Un innovador dispositivo flexible, que no requiere batería y es de bajo coste, ha sido diseñado para controlar en tiempo real la exposición a la radiación UV-A, un tipo de radiación solar estrechamente relacionado con el envejecimiento cutáneo y el cáncer de piel. Este avance ha sido desarrollado por un equipo del Departamento de Ciencias Analíticas de la Facultad de Ciencias de la UNED, compuesto por destacados investigadores como Roberto Maria-Hormigos, Olga Monago?Maraña, Antonio Zapardiel Palenzuela y Agustín G. Crevillén. Su trabajo ha sido publicado en la revista Microchemical Journal.
La radiación solar es parte integral de nuestra vida diaria; sin embargo, su impacto en la salud varía significativamente. La radiación ultravioleta A (UV-A) es invisible y está presente durante todo el día, penetrando en las capas más profundas de la piel. Esta forma de radiación se asocia con daños acumulativos, envejecimiento prematuro y ciertos tipos de cáncer cutáneo. Controlar esta exposición sigue siendo un desafío, especialmente para quienes laboran al aire libre. El equipo de la UNED ha dado un paso crucial al desarrollar un sensor portátil que mide en tiempo real la exposición a UV-A sin necesidad de batería.
Un sensor innovador para una protección efectiva
Este dispositivo tiene forma de pulsera flexible y utiliza un nuevo material fotosensible que combina nitrato básico de bismuto con puntos cuánticos de grafeno. El resultado es un sensor ligero, económico y estable que genera una señal eléctrica exclusivamente al recibir radiación UV-A, permitiendo así cuantificar con precisión la dosis recibida a lo largo del día.
A diferencia de otros sistemas comerciales que suelen ser imprecisos o dependen del juicio visual del usuario, el sensor desarrollado por los investigadores funciona sin alimentación externa y proporciona lecturas directas y objetivas. “La clave es que el material puede generar corriente eléctrica incluso sin aplicar voltaje”, afirma el equipo investigador. Esto abre nuevas posibilidades para dispositivos de monitorización continua que sean cómodos y sostenibles.
Eficacia comprobada en condiciones reales
El sensor ha sido sometido a pruebas tanto en laboratorio como en entornos exteriores, donde ha demostrado responder rápidamente a los cambios en la exposición solar, como al pasar de una zona soleada a una sombra. Además, mantiene su eficacia tras semanas de almacenamiento y durante jornadas completas de uso continuo, lo cual es esencial para su aplicación práctica.
El diseño incluye una solución ingeniosa para evitar interferencias: una fina capa protectora filtra la radiación UV-B —responsable de las quemaduras— garantizando que el dispositivo responda únicamente a la UV-A, que es más difícil de detectar y más perjudicial a largo plazo.

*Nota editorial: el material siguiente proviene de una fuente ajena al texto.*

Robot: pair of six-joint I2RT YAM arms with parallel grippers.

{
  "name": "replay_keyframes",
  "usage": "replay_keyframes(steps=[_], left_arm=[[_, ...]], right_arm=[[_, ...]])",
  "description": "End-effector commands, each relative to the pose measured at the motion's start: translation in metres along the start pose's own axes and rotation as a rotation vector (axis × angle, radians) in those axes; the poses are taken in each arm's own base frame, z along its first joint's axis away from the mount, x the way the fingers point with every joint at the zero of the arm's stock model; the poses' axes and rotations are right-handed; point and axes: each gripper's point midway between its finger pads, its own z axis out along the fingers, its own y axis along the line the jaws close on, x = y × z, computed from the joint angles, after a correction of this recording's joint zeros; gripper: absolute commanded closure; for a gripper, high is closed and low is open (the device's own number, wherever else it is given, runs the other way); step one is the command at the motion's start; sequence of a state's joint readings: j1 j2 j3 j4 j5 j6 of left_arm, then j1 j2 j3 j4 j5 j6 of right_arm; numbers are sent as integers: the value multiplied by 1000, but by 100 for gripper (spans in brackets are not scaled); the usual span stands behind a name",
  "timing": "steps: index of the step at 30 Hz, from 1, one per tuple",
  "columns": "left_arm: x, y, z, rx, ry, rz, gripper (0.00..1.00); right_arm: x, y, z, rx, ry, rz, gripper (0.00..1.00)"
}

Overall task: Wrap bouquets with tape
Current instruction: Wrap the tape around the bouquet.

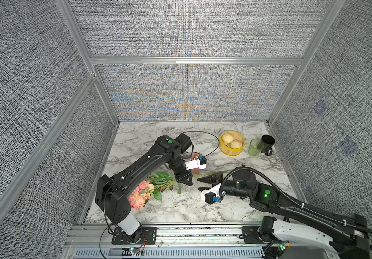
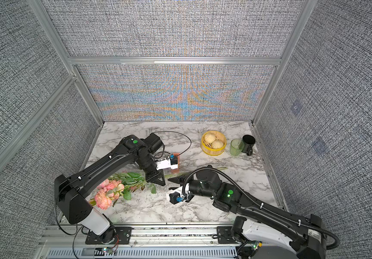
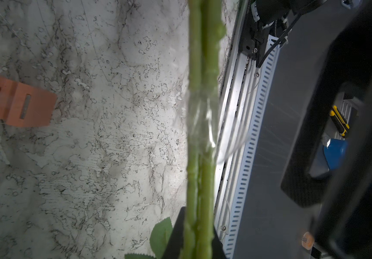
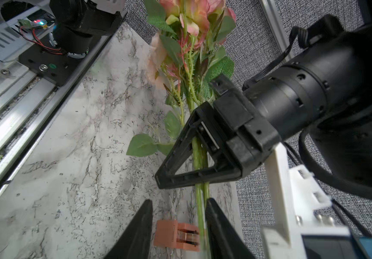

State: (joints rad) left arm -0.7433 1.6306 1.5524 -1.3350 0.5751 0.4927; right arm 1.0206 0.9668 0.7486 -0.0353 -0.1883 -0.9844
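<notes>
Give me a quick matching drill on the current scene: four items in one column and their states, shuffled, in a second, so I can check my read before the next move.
Items
1. left gripper
2. right gripper
3. tape dispenser
4. steamer basket

States
A. holds two buns
B. jaws open, one on each side of the stems
C. lying on the marble table, not gripped
D. jaws shut on the stems

Pairs: 1-D, 2-B, 3-C, 4-A
</notes>
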Motion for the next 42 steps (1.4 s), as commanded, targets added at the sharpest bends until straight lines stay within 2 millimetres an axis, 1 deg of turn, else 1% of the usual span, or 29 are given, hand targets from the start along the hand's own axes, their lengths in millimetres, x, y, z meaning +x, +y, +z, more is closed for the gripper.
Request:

Impacto social y aplicaciones prácticas
Este desarrollo tiene un enfoque social claro. Según datos proporcionados por la Organización Mundial de la Salud, los trabajadores expuestos prolongadamente al sol presentan una mayor incidencia de cáncer cutáneo. Contar con un dispositivo que informe en tiempo real sobre la radiación recibida podría mejorar las medidas preventivas en sectores como la construcción, agricultura o servicios urbanos, además de concienciar a la población general sobre un riesgo habitualmente subestimado.
Este avance tecnológico refuerza el compromiso de la UNED con la investigación aplicada orientada a resolver problemas reales y con impacto directo en la salud pública y calidad de vida. Se demuestra así cómo los dispositivos diseñados para promover la prevención pueden llevarse —literalmente— en la muñeca.